| Instructions to follow |
Look below for the line holding "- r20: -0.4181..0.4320" and the line holding "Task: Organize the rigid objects". Repeat those two and everything between, exactly.
────────
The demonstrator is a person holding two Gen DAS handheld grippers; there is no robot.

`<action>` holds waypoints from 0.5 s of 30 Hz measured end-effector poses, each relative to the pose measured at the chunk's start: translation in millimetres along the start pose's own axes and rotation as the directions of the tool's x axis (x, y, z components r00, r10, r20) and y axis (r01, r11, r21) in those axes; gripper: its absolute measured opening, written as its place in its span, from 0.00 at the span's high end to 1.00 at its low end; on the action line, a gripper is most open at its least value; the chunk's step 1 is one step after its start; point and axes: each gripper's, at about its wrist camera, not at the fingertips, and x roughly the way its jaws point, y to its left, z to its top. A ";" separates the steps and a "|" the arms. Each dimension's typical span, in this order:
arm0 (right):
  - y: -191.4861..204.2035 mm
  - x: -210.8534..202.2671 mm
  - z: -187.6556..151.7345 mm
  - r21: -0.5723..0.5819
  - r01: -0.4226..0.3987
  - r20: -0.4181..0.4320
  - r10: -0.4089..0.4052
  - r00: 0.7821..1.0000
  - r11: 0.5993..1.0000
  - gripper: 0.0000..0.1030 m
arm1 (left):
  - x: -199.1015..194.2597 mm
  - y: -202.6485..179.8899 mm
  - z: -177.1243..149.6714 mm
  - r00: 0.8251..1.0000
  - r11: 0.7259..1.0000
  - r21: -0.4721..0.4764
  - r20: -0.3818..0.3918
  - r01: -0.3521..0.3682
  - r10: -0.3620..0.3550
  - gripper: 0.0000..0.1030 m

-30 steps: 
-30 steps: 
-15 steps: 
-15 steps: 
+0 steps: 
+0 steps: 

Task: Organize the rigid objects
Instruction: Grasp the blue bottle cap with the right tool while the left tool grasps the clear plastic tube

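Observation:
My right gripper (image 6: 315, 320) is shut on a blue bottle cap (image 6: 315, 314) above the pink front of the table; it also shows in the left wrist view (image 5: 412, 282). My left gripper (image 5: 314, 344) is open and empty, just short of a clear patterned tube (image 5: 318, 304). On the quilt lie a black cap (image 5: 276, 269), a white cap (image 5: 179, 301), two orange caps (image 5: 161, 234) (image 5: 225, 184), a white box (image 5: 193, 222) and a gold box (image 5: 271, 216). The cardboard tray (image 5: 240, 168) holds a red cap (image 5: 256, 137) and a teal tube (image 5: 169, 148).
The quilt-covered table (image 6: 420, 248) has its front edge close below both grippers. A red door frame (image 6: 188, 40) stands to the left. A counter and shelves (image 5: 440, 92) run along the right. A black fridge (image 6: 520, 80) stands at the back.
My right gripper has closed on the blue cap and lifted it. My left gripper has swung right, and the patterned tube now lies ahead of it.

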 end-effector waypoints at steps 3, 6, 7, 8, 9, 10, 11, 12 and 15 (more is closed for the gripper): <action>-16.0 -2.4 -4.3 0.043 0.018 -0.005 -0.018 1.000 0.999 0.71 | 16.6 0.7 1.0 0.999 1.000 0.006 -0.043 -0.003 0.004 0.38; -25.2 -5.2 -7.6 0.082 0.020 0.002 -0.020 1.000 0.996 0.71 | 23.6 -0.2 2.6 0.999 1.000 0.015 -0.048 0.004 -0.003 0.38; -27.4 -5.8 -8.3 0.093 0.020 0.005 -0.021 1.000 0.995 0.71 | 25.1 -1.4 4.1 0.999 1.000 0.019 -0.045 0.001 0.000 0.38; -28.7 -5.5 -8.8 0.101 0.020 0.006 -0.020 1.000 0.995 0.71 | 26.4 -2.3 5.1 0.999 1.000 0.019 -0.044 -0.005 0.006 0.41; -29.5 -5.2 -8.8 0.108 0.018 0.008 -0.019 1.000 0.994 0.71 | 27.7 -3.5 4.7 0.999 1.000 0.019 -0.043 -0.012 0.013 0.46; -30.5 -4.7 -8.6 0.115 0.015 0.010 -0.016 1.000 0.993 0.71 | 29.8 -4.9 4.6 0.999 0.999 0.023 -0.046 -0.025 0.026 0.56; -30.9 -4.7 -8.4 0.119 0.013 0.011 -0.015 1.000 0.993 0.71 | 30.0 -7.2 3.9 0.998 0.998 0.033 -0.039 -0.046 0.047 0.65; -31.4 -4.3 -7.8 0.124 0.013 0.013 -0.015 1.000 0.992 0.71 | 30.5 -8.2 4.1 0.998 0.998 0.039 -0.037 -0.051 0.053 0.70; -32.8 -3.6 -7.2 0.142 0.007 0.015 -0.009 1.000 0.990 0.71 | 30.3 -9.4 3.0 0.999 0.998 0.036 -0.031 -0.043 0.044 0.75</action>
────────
| Reply to the exercise |
  - r20: -0.4181..0.4320
  - r10: -0.4089..0.4052
  - r00: 0.7821..1.0000
  - r11: 0.5993..1.0000
  - gripper: 0.0000..0.1030 m
arm1 (left):
  - x: -199.1015..194.2597 mm
  - y: -202.6485..179.8899 mm
  - z: -177.1243..149.6714 mm
  - r00: 0.8251..1.0000
  - r11: 0.7259..1.0000
  - r21: -0.4721..0.4764
  - r20: -0.3818..0.3918
  - r01: -0.3521..0.3682
  - r10: -0.3620..0.3550
  - gripper: 0.0000..0.1030 m

-30 steps: 
-30 steps: 
-15 steps: 
-15 steps: 
+0 steps: 
+0 steps: 

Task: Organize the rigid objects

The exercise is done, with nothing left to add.